REQUIRED WORK -> For the listing below, print exactly the lines from the line with "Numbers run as" to the line with "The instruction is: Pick", both included, and nothing beyond them.
(RECORDED INFORMATION Opens)
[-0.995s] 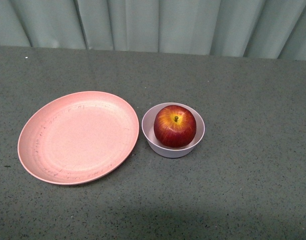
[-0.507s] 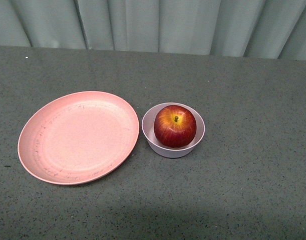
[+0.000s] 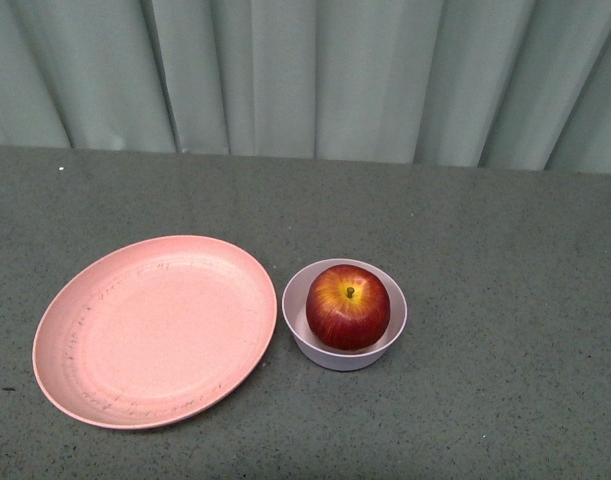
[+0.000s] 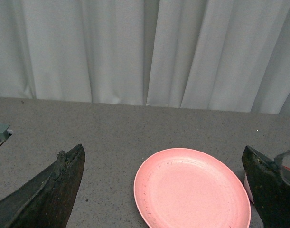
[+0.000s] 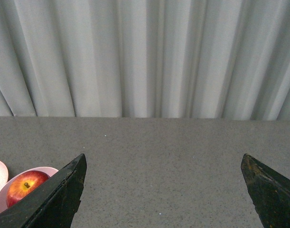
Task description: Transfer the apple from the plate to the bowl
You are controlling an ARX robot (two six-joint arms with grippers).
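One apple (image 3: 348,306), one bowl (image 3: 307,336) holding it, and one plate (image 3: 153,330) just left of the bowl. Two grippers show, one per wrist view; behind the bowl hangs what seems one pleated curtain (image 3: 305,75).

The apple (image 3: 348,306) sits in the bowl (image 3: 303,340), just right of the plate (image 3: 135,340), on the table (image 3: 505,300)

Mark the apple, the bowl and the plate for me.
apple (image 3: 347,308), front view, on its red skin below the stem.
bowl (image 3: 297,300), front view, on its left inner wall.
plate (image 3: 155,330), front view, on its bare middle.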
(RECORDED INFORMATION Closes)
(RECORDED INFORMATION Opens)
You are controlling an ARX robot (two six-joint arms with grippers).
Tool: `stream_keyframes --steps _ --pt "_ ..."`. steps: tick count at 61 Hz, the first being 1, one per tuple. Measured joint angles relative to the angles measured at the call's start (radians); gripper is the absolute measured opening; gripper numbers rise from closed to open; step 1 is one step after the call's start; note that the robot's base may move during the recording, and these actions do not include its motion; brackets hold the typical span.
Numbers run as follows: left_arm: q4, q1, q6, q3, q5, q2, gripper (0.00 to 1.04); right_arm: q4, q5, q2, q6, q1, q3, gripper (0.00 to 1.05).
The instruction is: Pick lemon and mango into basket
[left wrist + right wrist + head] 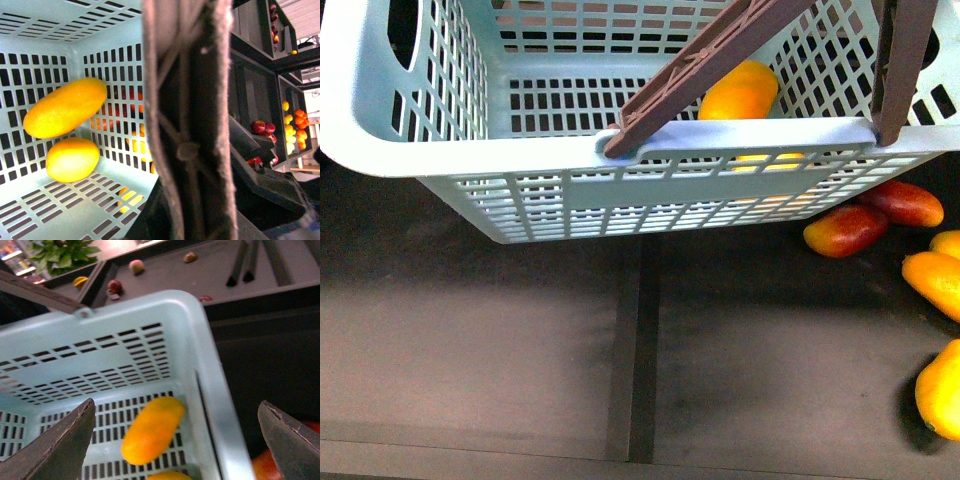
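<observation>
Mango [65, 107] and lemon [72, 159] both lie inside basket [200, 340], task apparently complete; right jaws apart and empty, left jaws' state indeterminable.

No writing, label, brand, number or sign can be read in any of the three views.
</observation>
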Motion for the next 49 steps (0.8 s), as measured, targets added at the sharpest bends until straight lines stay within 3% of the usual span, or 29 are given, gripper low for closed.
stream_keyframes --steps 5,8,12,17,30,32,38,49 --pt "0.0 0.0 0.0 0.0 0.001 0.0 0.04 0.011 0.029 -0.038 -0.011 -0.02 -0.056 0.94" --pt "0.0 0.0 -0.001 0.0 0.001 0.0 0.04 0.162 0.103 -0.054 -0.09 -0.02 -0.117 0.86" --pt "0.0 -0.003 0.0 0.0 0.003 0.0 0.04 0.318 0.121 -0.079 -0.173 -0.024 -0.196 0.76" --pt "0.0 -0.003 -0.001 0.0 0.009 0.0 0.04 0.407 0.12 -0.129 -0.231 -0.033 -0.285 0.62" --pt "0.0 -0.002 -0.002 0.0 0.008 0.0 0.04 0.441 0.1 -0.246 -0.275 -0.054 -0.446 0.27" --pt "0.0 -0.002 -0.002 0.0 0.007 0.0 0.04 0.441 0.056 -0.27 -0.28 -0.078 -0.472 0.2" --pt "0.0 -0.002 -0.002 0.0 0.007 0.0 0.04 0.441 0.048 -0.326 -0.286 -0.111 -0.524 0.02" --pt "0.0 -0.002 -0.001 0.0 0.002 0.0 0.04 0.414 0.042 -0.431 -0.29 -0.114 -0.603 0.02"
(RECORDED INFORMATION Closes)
FINISHED TASK ->
Numbers run as follows: left_arm: q4, q1, q6, q3, q5, q2, gripper (0.00 to 1.04); right_arm: q4, q5, q2, q6, q1, q3, gripper (0.00 to 1.05).
The instruction is: Pick lemon and mango into basket

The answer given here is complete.